2. Visibilidade e garantia de participação no market share para a produção brasileira. A exemplo do que acontece no exterior, adotar mecanismos complementares para o estímulo às produções nacionais e à indução desse conteúdo, levando em conta a proeminência de conteúdo e as cotas de catálogo. A ferramenta de proeminência garante destaque às obras audiovisuais nacionais, expondo o usuário a esses conteúdos de diversas maneiras. Já as cotas de catálogo asseguram a produção ou licenciamento de um quantitativo de obras brasileiras dentro do catálogo das plataformas, estimulando o crescimento e o aprimoramento da indústria brasileira e o gradual aumento do market share.
3. Connective VoD, de forma compatível com a alíquota aplicada nas demais janelas de exibição e considerando o tamanho e a importância do Brasil nesse mercado. A alíquota da Condecine VoD deve ser um percentual do faturamento das empresas aplicado de forma progressiva.

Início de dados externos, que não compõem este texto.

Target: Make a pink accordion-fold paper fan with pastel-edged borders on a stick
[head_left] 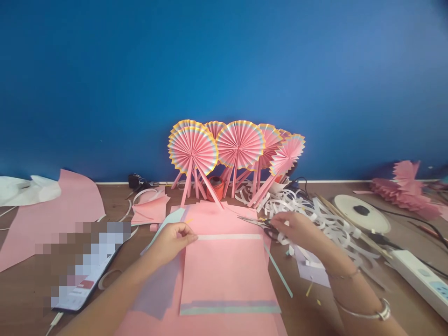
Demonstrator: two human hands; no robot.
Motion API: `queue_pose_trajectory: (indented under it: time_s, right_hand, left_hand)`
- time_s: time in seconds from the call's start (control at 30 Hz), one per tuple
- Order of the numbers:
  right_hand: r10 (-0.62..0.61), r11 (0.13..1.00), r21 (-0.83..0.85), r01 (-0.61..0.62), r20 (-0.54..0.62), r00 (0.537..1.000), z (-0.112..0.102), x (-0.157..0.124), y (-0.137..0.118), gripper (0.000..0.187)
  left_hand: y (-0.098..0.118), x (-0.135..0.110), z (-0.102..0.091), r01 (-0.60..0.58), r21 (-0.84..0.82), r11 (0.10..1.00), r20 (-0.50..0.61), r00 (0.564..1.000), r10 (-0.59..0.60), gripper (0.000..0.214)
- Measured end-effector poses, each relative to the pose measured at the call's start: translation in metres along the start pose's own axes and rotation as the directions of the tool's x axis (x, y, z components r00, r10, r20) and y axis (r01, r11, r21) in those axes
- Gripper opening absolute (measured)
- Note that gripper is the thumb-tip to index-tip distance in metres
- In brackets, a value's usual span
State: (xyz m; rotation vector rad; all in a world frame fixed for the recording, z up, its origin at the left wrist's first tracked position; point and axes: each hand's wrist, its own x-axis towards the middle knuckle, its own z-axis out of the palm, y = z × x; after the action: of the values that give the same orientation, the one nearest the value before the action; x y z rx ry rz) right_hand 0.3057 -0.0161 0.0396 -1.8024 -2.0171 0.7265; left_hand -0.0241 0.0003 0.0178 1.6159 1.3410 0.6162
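A pink paper sheet (227, 270) lies flat on the brown floor in front of me, with a white tape strip (229, 237) across its top and a pastel band along its near edge. My left hand (173, 240) pinches the left end of that strip at the sheet's upper left corner. My right hand (294, 228) is closed around a pair of scissors (257, 221), whose blades point left just above the sheet's upper right corner.
Several pink pleated paper fans on sticks (238, 149) lean against the blue wall. White curled paper strips (315, 210) pile at right, beside a tape roll disc (362, 213) and a white power strip (420, 275). More pink paper (52, 210) lies left.
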Motion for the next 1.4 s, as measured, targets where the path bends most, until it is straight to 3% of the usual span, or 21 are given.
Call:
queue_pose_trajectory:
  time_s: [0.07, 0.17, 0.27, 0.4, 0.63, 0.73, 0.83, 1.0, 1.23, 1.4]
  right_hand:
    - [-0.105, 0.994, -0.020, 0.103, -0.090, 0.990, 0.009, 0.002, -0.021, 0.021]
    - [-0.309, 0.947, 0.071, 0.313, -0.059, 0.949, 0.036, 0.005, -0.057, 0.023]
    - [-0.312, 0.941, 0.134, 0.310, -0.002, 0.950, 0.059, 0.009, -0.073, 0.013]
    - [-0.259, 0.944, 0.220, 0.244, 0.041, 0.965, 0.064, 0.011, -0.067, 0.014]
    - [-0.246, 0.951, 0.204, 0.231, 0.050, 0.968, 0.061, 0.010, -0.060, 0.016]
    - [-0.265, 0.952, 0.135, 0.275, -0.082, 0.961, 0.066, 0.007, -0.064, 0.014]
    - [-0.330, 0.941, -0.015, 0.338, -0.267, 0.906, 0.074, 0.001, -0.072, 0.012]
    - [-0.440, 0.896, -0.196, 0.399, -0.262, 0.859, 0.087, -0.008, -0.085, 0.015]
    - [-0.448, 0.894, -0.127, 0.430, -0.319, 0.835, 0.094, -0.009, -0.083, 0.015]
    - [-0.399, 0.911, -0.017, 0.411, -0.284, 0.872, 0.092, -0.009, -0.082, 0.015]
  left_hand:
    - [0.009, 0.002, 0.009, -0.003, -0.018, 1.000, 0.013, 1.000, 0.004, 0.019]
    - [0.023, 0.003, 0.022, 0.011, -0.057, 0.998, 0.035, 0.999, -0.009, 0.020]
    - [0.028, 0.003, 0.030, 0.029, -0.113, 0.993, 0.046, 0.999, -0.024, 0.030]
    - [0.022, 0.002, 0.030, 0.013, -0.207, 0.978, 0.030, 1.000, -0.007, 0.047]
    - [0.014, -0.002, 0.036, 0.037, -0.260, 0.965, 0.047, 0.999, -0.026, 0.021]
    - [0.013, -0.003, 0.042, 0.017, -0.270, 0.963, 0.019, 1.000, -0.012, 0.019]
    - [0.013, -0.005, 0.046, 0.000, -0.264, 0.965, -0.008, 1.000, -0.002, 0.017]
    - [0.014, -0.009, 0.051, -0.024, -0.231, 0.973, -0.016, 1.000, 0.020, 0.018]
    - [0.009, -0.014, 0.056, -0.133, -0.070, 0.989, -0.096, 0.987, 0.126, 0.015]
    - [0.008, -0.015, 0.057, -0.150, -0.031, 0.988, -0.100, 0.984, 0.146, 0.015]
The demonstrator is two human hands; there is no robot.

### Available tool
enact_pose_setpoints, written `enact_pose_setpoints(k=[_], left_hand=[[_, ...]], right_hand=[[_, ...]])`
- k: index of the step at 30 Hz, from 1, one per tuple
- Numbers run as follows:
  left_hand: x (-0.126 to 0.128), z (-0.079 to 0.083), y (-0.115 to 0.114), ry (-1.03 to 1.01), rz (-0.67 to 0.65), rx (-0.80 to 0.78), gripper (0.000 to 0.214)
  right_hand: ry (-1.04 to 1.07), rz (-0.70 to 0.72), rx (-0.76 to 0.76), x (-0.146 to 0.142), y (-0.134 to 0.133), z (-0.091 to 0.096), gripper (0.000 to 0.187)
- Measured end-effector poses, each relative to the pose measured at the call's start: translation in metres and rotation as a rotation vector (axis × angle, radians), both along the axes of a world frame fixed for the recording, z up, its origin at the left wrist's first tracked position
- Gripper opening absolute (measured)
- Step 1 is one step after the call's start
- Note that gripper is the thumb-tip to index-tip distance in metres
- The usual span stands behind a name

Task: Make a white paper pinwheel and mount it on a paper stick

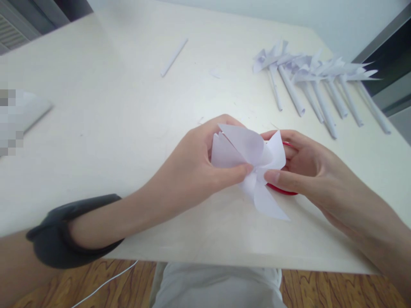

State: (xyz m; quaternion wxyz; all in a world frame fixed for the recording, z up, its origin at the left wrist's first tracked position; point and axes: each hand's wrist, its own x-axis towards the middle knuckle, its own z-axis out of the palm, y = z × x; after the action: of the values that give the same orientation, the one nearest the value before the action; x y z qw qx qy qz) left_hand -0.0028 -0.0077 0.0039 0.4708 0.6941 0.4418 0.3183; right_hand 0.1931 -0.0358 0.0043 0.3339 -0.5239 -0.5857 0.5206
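A white paper pinwheel (244, 147) with curled blades is held between both hands, above the front part of the table. My left hand (208, 164) grips it from the left, thumb pressed near its centre and fingers behind the blades. From the right, my right hand (305, 167) pinches it, thumb tip beside the centre. Behind the paper and partly hidden by my right hand are red loops (282, 191), which look like scissor handles; whether the hand touches them I cannot tell.
Several finished-looking paper pinwheels on rolled sticks (321, 81) lie in a row at the back right. A single rolled paper stick (174, 57) rests near the back middle. White paper sheets (32, 111) lie at the left. Small paper scraps (215, 74) dot the white table (112, 128).
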Motion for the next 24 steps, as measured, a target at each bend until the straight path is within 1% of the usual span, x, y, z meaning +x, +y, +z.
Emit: enact_pose_setpoints(k=[4, 9, 14, 17, 21, 24], left_hand=[[0.001, 0.001, -0.003, 0.017, -0.012, 0.048, 0.019], [0.001, 0.007, -0.002, 0.062, -0.021, -0.035, 0.021], [0.003, 0.008, 0.000, 0.059, -0.014, -0.062, 0.022], [0.003, 0.008, -0.001, 0.065, -0.025, -0.094, 0.022], [0.003, 0.008, -0.001, 0.043, -0.021, -0.103, 0.021], [0.003, 0.008, -0.001, 0.023, -0.012, -0.120, 0.020]], right_hand=[[0.001, -0.010, -0.033, -0.001, 0.000, -0.004, 0.036], [0.071, -0.074, -0.094, -0.004, -0.001, -0.006, 0.035], [0.175, -0.123, -0.147, -0.008, -0.003, -0.004, 0.040], [0.174, -0.149, -0.143, -0.010, -0.005, -0.005, 0.039], [0.162, -0.179, -0.196, -0.012, -0.005, -0.003, 0.044], [0.183, -0.175, -0.191, -0.014, -0.005, -0.002, 0.044]])
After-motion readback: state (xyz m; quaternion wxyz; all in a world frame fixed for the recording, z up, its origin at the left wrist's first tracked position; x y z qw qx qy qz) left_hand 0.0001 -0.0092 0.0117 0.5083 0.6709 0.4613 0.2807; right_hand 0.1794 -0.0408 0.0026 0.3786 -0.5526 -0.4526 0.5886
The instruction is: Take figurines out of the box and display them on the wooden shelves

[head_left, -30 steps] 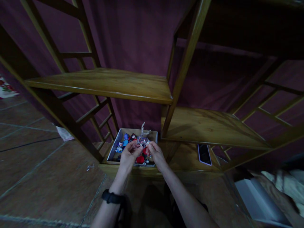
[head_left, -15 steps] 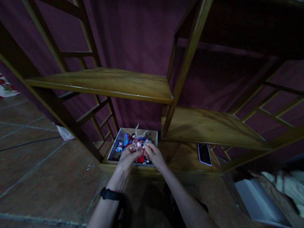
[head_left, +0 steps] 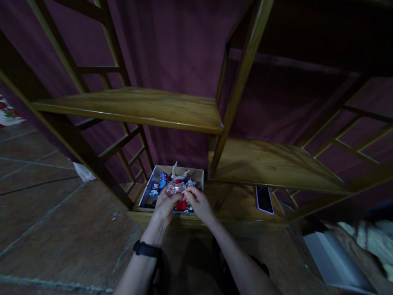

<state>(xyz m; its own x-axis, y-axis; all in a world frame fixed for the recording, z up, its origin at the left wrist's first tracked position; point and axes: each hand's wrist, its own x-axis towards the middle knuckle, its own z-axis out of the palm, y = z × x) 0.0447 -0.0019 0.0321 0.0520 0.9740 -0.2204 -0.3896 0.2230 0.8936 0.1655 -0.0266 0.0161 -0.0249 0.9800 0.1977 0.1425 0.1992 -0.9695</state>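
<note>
Both my hands meet over an open cardboard box (head_left: 152,182) on the bottom shelf of a wooden shelving unit. My left hand (head_left: 164,204) and my right hand (head_left: 196,200) each pinch a small crinkly clear plastic packet (head_left: 176,187) between them, just above the box. A twisted end of the wrapper sticks up behind it. The box holds several small colourful toys (head_left: 158,186) in blue, red and white. A black band sits on my left wrist.
A phone (head_left: 264,199) lies flat on the bottom shelf right of the box. Two bare wooden shelves (head_left: 138,106) hang above. A white paper scrap (head_left: 82,172) lies on the tiled floor at left. Pale bedding (head_left: 362,241) is at the lower right.
My hands and the packet have shifted slightly left and lower over the box. The wrapper's upright end has tilted and dropped.
</note>
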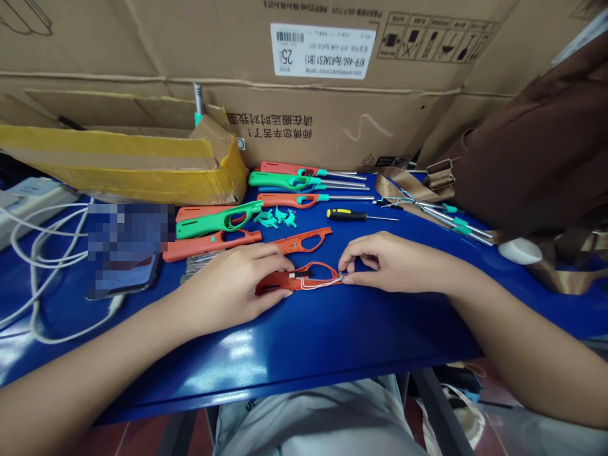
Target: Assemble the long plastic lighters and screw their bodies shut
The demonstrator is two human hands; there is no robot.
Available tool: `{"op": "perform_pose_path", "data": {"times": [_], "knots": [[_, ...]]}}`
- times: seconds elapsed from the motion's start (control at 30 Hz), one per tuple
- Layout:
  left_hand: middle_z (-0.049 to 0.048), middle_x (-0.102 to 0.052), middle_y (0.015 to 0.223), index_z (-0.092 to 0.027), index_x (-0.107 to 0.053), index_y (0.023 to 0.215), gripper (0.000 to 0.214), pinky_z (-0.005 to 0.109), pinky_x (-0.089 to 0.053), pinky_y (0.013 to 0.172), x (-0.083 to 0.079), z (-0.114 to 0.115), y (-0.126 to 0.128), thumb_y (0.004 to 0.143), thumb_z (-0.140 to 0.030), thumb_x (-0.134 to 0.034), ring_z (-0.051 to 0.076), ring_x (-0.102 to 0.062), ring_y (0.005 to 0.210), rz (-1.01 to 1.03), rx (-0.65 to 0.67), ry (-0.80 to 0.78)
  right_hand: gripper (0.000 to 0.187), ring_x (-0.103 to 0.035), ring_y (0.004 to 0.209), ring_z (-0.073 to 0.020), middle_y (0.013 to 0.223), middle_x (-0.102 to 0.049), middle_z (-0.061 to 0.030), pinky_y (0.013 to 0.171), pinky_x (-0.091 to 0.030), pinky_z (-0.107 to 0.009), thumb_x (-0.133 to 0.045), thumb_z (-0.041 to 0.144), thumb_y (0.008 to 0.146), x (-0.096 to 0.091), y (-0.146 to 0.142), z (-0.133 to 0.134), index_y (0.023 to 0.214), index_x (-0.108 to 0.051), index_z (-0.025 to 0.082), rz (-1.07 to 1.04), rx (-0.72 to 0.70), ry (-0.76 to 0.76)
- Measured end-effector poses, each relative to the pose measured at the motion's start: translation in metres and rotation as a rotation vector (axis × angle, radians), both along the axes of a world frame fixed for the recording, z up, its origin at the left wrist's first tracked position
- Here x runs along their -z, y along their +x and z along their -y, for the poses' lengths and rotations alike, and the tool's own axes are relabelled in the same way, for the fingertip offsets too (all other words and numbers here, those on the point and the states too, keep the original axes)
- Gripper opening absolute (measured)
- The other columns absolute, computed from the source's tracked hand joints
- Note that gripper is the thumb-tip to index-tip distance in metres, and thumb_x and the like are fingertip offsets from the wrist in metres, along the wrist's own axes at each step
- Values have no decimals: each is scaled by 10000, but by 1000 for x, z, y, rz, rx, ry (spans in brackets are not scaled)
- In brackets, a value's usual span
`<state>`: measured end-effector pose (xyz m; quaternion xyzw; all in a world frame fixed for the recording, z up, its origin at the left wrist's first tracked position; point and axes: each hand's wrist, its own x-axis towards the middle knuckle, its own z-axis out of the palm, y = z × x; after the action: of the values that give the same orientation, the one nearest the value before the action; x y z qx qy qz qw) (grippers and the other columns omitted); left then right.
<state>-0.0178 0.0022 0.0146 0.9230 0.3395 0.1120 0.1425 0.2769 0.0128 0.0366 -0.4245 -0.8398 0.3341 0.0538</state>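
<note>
An orange-red lighter shell half (pixel 275 282) lies on the blue table with its inside facing up. My left hand (pixel 232 285) is closed around its handle end, thumb on the near side and fingers on the far side. Inside the shell sit a small white-and-black part (pixel 299 275) and thin white wires (pixel 316 286) running along the trigger loop. At the shell's narrow front end, my right hand (pixel 399 263) pinches the wires between thumb and forefinger; their tips are hidden. Just behind lies another orange-red shell half (pixel 285 245), partly covered by my left hand.
Behind are assembled long-nosed lighters (pixel 285 182), teal triggers (pixel 278 218), a yellow-black screwdriver (pixel 335 215) and metal tubes (pixel 456 221). A green lighter body (pixel 204 223), phone (pixel 128 278) and white cable (pixel 35 285) lie left. Cardboard boxes (pixel 190 177) and a brown bag (pixel 527 139) stand behind.
</note>
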Motion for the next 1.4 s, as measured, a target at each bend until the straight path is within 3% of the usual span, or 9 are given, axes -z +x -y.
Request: {"op": "perform_pose_path", "data": {"times": [0.13, 0.43, 0.6, 0.77, 1.07, 1.23, 1.4], "knots": [[68, -726, 1085, -202, -712, 1146, 203, 355, -557, 854, 1, 0, -2, 978, -266, -619, 232, -698, 965, 10, 35, 64, 93, -651, 835, -149, 940, -755, -18, 728, -450, -264, -652, 184, 909, -2, 1, 0, 935, -741, 190, 17, -51, 8], [72, -718, 1080, -184, -690, 1135, 187, 368, -535, 849, 0, -1, -3, 1032, -261, -554, 237, -685, 971, -11, 86, 230, 98, -597, 860, -169, 994, -706, -18, 749, -422, -289, -622, 271, 946, 1, 0, 7, 987, -684, 209, 97, -39, 34], [67, -717, 1055, -176, -676, 1119, 186, 374, -532, 827, 4, -3, -4, 1039, -211, -512, 239, -686, 935, -6, 119, 306, 69, -581, 854, -160, 988, -666, -12, 740, -416, -277, -633, 205, 914, 5, -1, 8, 979, -654, 209, 72, -79, 58], [48, -729, 1002, -183, -689, 1093, 194, 359, -533, 798, 6, -8, -7, 1042, -213, -504, 225, -692, 886, -4, 113, 267, 24, -574, 869, -175, 961, -631, -23, 725, -398, -287, -620, 226, 966, 7, -4, 7, 958, -622, 203, 93, -147, 218], [33, -745, 1021, -203, -708, 1068, 213, 327, -540, 819, 6, -10, -8, 1058, -287, -513, 199, -711, 898, 36, 124, 120, 196, -555, 830, -202, 867, -624, -46, 737, -389, -328, -521, 270, 1037, 12, -7, 7, 901, -624, 173, 151, -307, 496], [19, -749, 1073, -221, -693, 1170, 216, 284, -547, 788, 6, -5, -8, 1044, -317, -546, 176, -720, 912, 47, 118, 28, 215, -575, 819, -195, 840, -641, -37, 732, -384, -322, -513, 258, 1030, 8, -4, 6, 865, -629, 185, 157, -317, 460], [59, -703, 1199, -223, -678, 1242, 272, 356, -565, 857, 5, -3, -6, 1023, -294, -534, 238, -698, 1032, -59, 115, 109, 128, -576, 797, -169, 832, -649, 4, 688, -362, -298, -628, 258, 965, 0, 3, 2, 847, -617, 210, 186, -230, 402]]}}
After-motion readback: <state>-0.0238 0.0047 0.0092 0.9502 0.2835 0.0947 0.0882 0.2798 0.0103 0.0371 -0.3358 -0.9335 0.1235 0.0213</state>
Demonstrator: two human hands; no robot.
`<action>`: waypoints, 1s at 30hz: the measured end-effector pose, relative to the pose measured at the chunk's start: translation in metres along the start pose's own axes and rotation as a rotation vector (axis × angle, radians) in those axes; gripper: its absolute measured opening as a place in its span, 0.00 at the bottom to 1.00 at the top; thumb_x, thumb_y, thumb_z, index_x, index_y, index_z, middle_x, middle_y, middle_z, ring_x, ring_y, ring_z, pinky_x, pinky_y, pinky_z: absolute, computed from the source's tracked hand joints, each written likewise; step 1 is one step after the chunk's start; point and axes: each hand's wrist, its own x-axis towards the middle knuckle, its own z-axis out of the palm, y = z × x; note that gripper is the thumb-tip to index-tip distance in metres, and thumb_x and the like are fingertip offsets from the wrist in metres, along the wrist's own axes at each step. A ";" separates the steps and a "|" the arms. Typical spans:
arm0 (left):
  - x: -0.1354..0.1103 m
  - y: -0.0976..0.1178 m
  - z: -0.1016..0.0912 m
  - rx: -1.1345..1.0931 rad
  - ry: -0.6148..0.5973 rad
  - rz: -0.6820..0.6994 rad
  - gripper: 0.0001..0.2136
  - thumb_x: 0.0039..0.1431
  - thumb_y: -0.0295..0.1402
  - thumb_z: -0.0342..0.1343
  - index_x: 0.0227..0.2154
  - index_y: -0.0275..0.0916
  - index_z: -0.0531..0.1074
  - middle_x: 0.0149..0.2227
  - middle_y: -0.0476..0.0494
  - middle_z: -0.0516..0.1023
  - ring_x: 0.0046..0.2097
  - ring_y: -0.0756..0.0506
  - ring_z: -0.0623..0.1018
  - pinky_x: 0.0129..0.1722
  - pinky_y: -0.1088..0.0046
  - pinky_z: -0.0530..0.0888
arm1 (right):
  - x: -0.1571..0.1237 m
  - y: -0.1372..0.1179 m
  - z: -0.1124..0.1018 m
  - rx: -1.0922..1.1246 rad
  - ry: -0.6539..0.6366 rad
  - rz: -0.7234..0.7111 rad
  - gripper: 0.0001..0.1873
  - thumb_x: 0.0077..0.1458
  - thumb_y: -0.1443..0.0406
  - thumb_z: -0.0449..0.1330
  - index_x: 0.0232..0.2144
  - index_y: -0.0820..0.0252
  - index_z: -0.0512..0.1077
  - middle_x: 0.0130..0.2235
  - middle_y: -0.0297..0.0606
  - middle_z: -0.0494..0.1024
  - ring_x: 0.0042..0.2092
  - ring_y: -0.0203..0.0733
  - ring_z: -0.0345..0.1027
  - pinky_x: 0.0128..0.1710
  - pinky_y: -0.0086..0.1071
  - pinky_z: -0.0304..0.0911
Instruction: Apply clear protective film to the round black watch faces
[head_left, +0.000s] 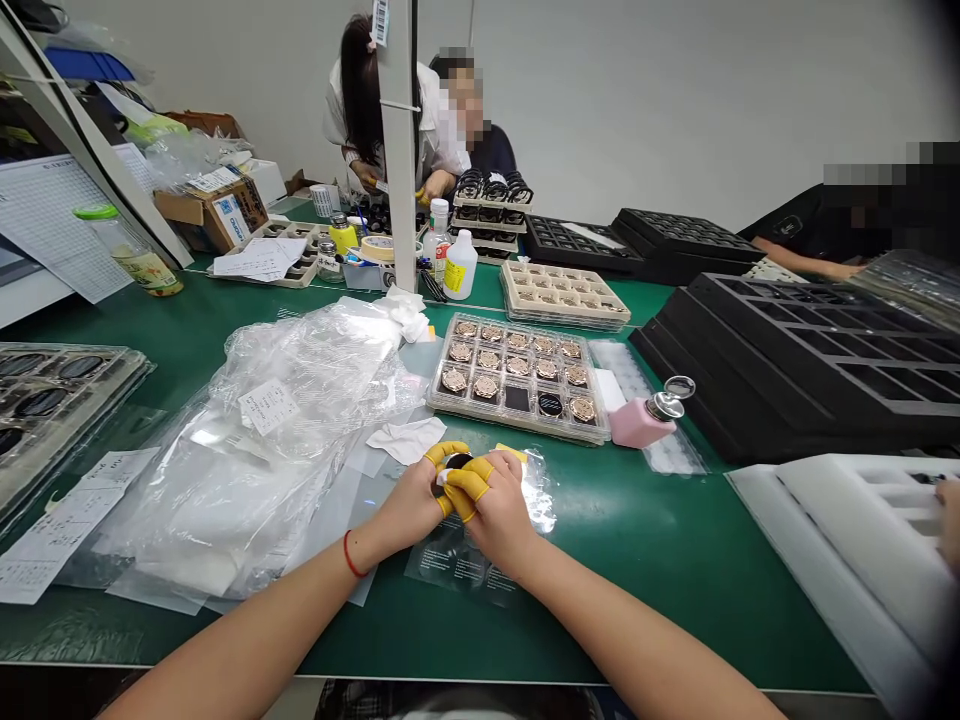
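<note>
My left hand [415, 500] is closed, its yellow-cotted thumb and fingers gripping a small round black disc [458, 461] by the edge. My right hand [499, 515] is pinched around a small white wipe [442, 478], which is against the disc; fingers partly hide both. Under the hands lies a clear printed plastic film [457, 568]. Just beyond is a clear plastic tray [517, 428] of rose-gold, watch-like round parts [486, 386], with one black disc [550, 404] in its front row. A crumpled white tissue [407, 440] lies left of the tray.
Clear plastic bags [300, 400] spread across the left. A pink pump bottle [643, 422] stands right of the tray, before stacked black trays [750, 380]. White foam [840, 520] sits at right near another person's hand [951, 520]. A post [400, 150] rises behind; co-workers sit beyond.
</note>
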 end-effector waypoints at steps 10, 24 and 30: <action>0.004 0.001 0.000 -0.117 0.039 -0.058 0.23 0.49 0.34 0.61 0.47 0.40 0.61 0.39 0.46 0.73 0.40 0.46 0.75 0.42 0.69 0.72 | 0.014 0.030 -0.010 -0.031 0.082 0.265 0.05 0.57 0.66 0.53 0.31 0.56 0.69 0.30 0.34 0.72 0.35 0.40 0.60 0.42 0.38 0.50; 0.005 -0.001 -0.009 -0.073 0.029 -0.003 0.21 0.52 0.32 0.58 0.48 0.42 0.59 0.43 0.44 0.75 0.46 0.44 0.76 0.50 0.63 0.70 | 0.011 0.043 -0.025 0.110 -0.087 0.490 0.10 0.55 0.64 0.51 0.38 0.57 0.70 0.40 0.41 0.74 0.44 0.46 0.63 0.45 0.41 0.55; 0.006 -0.001 -0.013 -0.058 0.056 0.027 0.20 0.52 0.32 0.57 0.48 0.42 0.59 0.47 0.41 0.74 0.48 0.44 0.75 0.53 0.61 0.67 | 0.017 0.045 -0.034 0.320 -0.267 0.629 0.07 0.49 0.67 0.53 0.28 0.57 0.71 0.35 0.38 0.75 0.41 0.44 0.66 0.40 0.37 0.60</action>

4. Investimento direto: a previsão de um mecanismo de investimento direto (isenção fiscal) em políticas e ações a partir de diretrizes do Conselho Superior do Cinema, privilegiando as obras brasileiras de produção independente, e deliberações do Comitê Gestor do FSA, como forma de isenção do valor da Condecine VoD. Uma alíquota limite de isenção razoável seria em torno de 10%.
5. Valorização das plataformas de streamings nacionais e independentes e vinculadas aos canais super brasileiros, ou seja, aqueles que foram incentivados na lei da TV paga e que têm obrigação de exibir um número maior de conteúdos nacionais, como Canal Brasil, Canal Curta, Boa Brasil e CineBrasilTv, permitindo assim valorizar a produção brasileira.
Pela importância do setor, pelo tamanho do mercado brasileiro e pelas ameaças em curso, são propostas que precisam ser consideradas. É uma causa nacional.
Este texto não representa, necessariamente, a opinião de CartaCapital.